Addressing the power of our words

For the past few weeks, national news and media have been focusing the horrendous murder of 8-year-old Sandra Cantu in Tracy, Calif. Sandra was reported missing on March 27, and a massive search party was launched in efforts to find her.

A week later, her body was found stuffed in a suitcase in a river and left the Tracy community, as well as everyone following the story across the country, searching for answers.

The case only continued to become more gruesome as more details were released: police arrested Sunday school teacher Melissa Huckabee, who often looked after Sandra Cantu when she and Huckabee’s daughter would play together.

By the time Huckabee was arraigned, the results of Sandra’s autopsy came back to reveal an additional horrifying detail: the 8-year-old girl had been raped with a foreign object.

Having followed this story intently, I would routinely check online news updates to see how the case and charges progressed.

Every updated article I found said something about “lascivious conduct” or “lascivious acts.”I had a general idea of what the word “lascivious” meant, but I wanted to look it up to be sure.

I understand that “lascivious” is an official legal term used to describe crimes that involve rape and molestation, but that is where I find an enormous problem.

Using a word with such strong sexual implications suggests that rape is an act motivated mostly — or even mainly — by sex, which sociologists have been trying to teach us for years is often not the case.

There are a lot of issues that American society has made considerable progress on in the past few decades.
The Civil Rights movement in the ’60s fought for basic rights for African-Americans.

In 2008, we elected the first African-American president. Homosexuality was considered a disease up through the ’70s, and then earlier this month, Vermont became the fourth state to legalize same-sex marriage.

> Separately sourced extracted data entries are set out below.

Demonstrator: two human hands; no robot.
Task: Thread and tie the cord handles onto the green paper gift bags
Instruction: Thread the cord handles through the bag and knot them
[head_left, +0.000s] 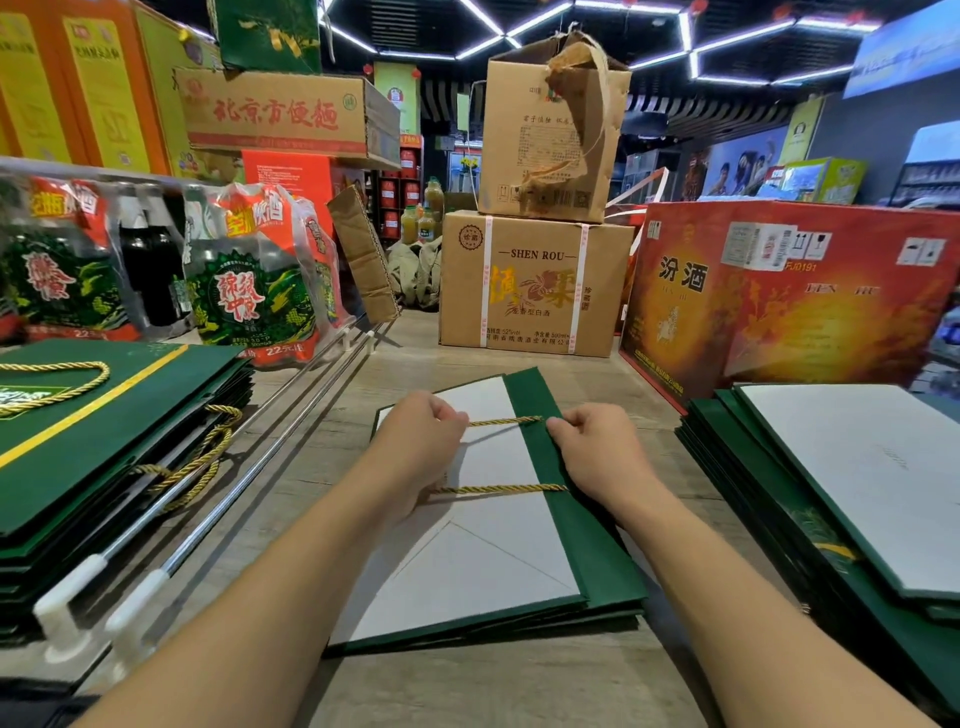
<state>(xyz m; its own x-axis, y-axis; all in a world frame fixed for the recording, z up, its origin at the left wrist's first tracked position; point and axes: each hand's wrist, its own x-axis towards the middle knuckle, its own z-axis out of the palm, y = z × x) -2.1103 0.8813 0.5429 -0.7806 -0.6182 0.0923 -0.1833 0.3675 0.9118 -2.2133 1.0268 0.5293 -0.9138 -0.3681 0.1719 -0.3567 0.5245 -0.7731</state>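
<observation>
A flattened green gift bag (558, 525) lies on the wooden bench (395, 364) directly in front of the person, between the two forearms. Its matt white inside faces up, creased with a diagonal fold line. A dark green folded band runs along its right edge and a thin green border shows along the near side. A twisted gold cord (501, 488) crosses the white panel in two taut, roughly parallel runs, both meeting the green band on the right. The left hand (421, 441) has its grip closed on the cord: the far run enters between its curled fingers and thumb, and the near run disappears beneath the hand. The right hand (597, 449) rests on the green band with its fingers curled. Its grip is closed in a thumb-and-forefinger pinch on the far run, just where that run reaches the band. To the left sits a stack of green bags (104, 415) with gold cord handles showing, and to the right another stack of flat bags (831, 483) lies white side up. Cardboard boxes (530, 280) stand at the far end of the bench.
</observation>
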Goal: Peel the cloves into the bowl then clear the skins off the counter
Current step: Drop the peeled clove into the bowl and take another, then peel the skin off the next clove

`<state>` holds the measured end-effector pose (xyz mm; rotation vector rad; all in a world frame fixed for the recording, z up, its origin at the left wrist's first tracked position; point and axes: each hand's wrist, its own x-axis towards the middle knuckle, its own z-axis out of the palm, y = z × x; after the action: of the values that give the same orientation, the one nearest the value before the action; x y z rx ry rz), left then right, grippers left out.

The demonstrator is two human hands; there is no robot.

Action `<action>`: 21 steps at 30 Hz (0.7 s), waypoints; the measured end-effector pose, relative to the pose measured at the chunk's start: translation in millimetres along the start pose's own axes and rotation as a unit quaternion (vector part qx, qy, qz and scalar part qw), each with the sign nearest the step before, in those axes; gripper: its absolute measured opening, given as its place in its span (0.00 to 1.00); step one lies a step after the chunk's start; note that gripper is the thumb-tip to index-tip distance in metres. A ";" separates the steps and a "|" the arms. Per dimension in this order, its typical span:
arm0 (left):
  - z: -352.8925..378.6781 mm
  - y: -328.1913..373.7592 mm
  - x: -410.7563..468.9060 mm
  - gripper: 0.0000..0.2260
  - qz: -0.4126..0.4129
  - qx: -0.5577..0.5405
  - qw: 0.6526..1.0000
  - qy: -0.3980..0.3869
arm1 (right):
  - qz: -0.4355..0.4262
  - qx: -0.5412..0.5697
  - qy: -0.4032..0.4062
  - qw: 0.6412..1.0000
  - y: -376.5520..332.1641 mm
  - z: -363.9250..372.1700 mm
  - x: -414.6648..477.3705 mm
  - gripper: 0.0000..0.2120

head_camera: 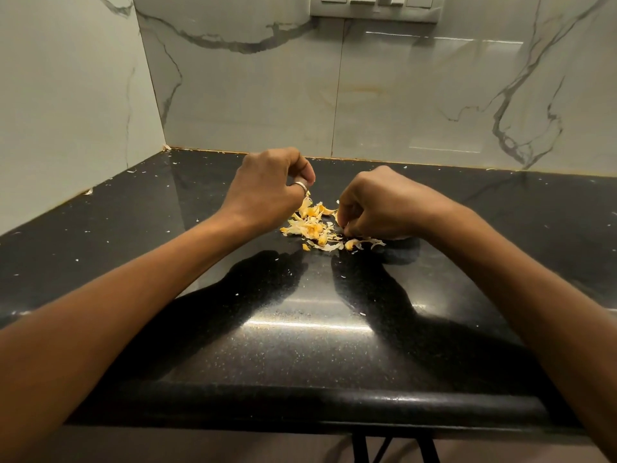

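Observation:
A loose pile of pale yellow garlic skins (315, 227) lies on the black speckled counter (300, 329), between my two hands. My left hand (267, 188), a ring on one finger, hovers at the pile's upper left with curled fingers pinching a thin skin that hangs from the fingertips. My right hand (377, 205) rests on the pile's right edge, fingers curled down and pinching skins against the counter. No bowl and no cloves are in view.
Small skin flakes are scattered over the counter, some along the left wall (88, 192). Marble-patterned walls close the back and left. A switch panel (374, 6) sits high on the back wall. The counter's rounded front edge (300, 406) is near me.

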<state>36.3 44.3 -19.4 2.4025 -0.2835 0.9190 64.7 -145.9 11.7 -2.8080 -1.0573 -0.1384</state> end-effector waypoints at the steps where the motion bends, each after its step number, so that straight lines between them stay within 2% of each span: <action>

Yet, as far as we’ve come in these areas, we still shy away from topics like rape, assault and anything that may be difficult to talk about.

It’s time to start talking.

Language determines what is acceptable and unacceptable in any culture; it’s how we get our social cues, and whether or not we realize it, we often draw conclusions just based on the implications that certain words have.

Using “lascivious” to refer to rape turns the focus toward sex, which often has little to do with the act, and away from issues of power and control, which are the central motivators surrounding rape.

These misguided inferences create a perpetual chain of unawareness that sets us back further and further from understanding and ultimately decreasing the commonality of these unspeakable crimes.

Knowing isn’t enough.

It’s up to us to rise to the occasion and change the dialogue.